For decades the revenues the Crown Estate generated from owning and managing the seabed out to 12 nautical miles – as well as other assets such as forests and commercial property – were regarded as unjustified by many in the islands including local politicians, salmon farmers and harbour authorities.

Since last year, and following years of negotiations, a greater proportion of Scottish Crown Estate revenues is being redistributed to local authority areas with a coastline – with Shetland, Orkney, Highlands and the Western Isles the main beneficiaries.

Scottish land reform secretary Roseanne Cunningham said the money could be used by local authorities to directly support businesses, including third sector organisations, affected by the Covid-19 pandemic.
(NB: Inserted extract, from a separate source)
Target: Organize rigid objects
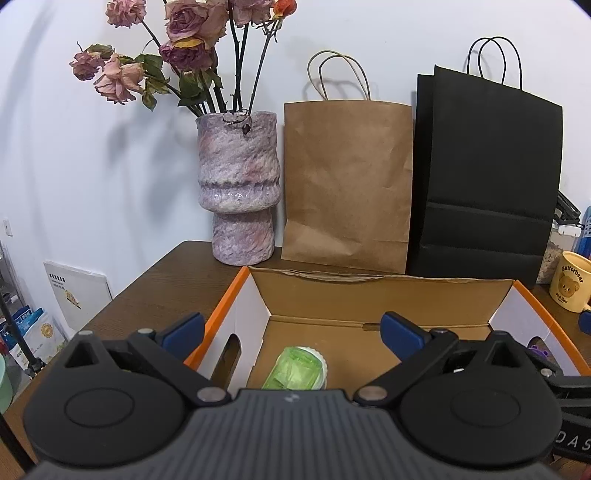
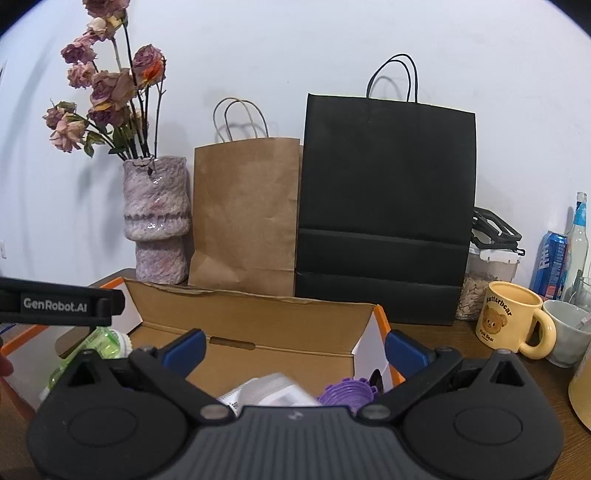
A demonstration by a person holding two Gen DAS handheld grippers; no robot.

“Covid-19 has had a devastating impact on communities across the country and particularly those people and businesses living and working in our coastal areas, which are often reliant on tourism,” she said.

“That is why we have widened the remit of these funds to include direct support, where necessary, to coastal businesses and third sector organisations.

“We have also worked to allocate this year’s funding as swiftly as possible to enable local authorities to help these organisations through the economic shock caused by the pandemic, and direct resource to where it is most needed in support of a wellbeing economy.”